A: La ricerca di una “golden age” della nostra vita – un’epoca in cui tutto era bello e niente andava storto – credo sia drammaticamente fisiologica in ogni essere umano: circoscriviamo un momento, lo mistifichiamo, e a quel frangente connettiamo un falso passato splendente da far corrispondere a un presente che non ci soddisfa. Questo succede a me con l’adolescenza, e questo processo torbido e poco sano è una delle colonne portanti del palazzo di carta che sto provando ad allestire con i romanzi, i racconti e queste poesie. Inoltre, attraverso un percorso di analisi, ho finalmente constatato con nitidezza un elemento: ancora oggi scrivo per gli stessi identici motivi per cui scrivevo quando avevo quattordici anni. Non è una cosa buona, ma la letteratura, per me, è anche capitalizzare le cose poco buone che ci riguardano.

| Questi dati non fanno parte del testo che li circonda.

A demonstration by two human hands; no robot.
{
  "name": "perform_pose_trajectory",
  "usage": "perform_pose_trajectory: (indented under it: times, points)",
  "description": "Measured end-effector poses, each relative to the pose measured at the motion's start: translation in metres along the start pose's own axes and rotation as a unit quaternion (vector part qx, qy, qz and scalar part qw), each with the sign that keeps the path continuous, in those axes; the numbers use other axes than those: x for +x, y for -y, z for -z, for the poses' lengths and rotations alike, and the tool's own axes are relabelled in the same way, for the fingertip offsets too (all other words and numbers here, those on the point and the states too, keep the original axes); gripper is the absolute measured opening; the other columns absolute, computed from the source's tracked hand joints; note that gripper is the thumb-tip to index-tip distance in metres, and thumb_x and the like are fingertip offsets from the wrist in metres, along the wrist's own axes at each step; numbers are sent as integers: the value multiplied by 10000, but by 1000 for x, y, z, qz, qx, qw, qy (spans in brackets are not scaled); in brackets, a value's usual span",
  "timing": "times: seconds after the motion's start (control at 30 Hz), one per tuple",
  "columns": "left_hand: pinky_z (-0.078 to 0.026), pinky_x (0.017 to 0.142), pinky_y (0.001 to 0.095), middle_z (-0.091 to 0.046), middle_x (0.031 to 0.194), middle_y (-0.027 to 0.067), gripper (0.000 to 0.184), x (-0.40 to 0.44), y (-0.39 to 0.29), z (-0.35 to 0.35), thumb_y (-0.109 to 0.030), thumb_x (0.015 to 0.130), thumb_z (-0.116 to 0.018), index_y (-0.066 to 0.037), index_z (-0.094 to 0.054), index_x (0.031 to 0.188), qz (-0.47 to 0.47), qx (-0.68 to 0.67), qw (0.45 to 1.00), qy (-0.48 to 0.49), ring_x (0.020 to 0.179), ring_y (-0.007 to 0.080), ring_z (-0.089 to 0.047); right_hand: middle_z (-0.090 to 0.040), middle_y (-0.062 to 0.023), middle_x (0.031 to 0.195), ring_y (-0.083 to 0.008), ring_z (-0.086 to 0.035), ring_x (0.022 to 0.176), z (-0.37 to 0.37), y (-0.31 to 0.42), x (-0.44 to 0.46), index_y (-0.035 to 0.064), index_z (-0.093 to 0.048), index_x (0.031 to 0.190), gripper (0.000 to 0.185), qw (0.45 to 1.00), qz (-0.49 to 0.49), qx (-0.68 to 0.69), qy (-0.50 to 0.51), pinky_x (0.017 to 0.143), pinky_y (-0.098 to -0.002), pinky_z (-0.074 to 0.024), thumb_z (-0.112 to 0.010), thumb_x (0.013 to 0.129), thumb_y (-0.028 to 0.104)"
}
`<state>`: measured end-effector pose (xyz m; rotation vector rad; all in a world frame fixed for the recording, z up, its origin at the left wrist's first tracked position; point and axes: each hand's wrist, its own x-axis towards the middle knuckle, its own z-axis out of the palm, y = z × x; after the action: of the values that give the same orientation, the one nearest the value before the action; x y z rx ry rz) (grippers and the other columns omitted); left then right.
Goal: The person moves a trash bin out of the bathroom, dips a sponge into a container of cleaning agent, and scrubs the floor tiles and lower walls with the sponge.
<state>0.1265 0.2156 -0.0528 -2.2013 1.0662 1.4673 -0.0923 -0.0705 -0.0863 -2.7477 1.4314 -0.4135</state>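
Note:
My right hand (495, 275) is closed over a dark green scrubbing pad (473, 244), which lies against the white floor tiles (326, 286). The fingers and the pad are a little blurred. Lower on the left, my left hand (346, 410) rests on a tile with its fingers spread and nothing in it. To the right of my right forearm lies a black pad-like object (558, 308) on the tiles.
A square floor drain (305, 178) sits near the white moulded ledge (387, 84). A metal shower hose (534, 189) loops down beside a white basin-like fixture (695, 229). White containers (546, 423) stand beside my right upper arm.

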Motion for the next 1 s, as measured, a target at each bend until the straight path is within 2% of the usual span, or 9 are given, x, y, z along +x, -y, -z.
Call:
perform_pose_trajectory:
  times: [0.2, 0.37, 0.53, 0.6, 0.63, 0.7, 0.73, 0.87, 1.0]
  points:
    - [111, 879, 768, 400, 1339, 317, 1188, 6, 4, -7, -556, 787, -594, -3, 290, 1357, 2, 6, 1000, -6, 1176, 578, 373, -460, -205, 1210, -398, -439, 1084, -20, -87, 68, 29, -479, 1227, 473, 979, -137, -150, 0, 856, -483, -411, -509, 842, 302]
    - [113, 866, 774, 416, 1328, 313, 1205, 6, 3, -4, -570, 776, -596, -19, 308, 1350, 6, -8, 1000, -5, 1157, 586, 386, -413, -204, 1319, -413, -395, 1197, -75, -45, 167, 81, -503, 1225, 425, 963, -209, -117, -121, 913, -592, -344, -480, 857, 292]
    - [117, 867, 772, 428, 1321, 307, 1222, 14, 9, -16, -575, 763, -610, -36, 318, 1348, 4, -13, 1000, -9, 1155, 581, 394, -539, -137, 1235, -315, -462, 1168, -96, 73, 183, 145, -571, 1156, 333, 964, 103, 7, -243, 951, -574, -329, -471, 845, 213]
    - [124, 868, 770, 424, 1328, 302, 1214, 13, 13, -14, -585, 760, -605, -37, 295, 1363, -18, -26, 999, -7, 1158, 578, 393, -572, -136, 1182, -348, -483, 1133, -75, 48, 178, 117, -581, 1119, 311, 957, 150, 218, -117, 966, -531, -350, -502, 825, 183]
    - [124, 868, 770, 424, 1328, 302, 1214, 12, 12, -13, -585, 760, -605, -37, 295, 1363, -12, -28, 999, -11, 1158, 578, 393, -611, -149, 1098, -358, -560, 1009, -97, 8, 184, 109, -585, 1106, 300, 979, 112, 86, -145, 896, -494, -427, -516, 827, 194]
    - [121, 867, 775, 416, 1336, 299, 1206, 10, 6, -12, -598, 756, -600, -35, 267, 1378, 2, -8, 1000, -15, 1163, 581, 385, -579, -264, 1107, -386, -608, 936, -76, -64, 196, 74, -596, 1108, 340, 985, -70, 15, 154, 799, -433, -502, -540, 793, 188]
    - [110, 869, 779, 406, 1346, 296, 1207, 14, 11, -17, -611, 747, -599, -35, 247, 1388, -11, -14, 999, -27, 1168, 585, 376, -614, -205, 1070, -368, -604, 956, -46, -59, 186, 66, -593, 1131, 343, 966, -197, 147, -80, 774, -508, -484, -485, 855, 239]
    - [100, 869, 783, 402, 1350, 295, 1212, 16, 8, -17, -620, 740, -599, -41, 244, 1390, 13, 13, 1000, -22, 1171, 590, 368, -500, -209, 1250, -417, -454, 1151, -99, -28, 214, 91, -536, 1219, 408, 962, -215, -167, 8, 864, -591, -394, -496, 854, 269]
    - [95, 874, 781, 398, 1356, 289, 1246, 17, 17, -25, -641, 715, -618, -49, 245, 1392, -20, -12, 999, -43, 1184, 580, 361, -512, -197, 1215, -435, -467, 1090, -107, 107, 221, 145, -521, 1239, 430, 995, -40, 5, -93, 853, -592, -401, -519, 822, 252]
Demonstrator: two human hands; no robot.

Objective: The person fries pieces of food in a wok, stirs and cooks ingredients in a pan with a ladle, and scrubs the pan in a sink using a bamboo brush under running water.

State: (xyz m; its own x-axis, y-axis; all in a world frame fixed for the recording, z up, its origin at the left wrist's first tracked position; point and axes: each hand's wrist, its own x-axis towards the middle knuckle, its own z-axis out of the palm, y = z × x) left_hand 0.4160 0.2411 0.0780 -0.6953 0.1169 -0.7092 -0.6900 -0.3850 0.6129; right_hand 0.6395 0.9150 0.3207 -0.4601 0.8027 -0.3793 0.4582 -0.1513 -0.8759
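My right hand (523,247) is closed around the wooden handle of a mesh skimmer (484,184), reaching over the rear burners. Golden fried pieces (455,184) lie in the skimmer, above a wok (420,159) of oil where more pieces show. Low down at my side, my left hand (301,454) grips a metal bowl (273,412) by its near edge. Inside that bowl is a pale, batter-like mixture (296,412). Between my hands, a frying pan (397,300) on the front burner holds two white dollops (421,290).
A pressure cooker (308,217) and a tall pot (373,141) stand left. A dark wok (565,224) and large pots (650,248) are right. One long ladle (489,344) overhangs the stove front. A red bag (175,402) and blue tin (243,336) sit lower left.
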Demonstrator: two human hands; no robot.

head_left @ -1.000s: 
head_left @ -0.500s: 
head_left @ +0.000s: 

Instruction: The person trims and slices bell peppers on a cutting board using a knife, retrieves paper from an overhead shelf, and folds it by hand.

C: Grazie, Andrea, per averci raccontato un po’ del poetico che ti abita e ti dico arrivederci con una tua suggestione.
Es
Ricordi d’essere stato certo, un tempo:
d’essere davvero solo corpo-schizo:
tutto macchina, tutto desiderio:
tutte cose che non saprai mai più:
sai solo che non era e non è vero –
sai che non sai quali sono le cose
vere:
hai letto che nel cervello non sono presenti i ricettori
del dolore; ti hanno detto che le cellule del cervello
crescono con il passare del tempo; pare che il cervel-
lo abbia una memoria tra i tre e i mille terabyte; è
certo che l’80% del cervello sia costituito da acqua:
eccetera: ed ecco:
e quindi: sai solo che sei una macchina:
ma rotta, stanca, ferma:
tanto inferma da non essere più
(e tu non sei più tu:
se mai ci fosse stato un qualche tu).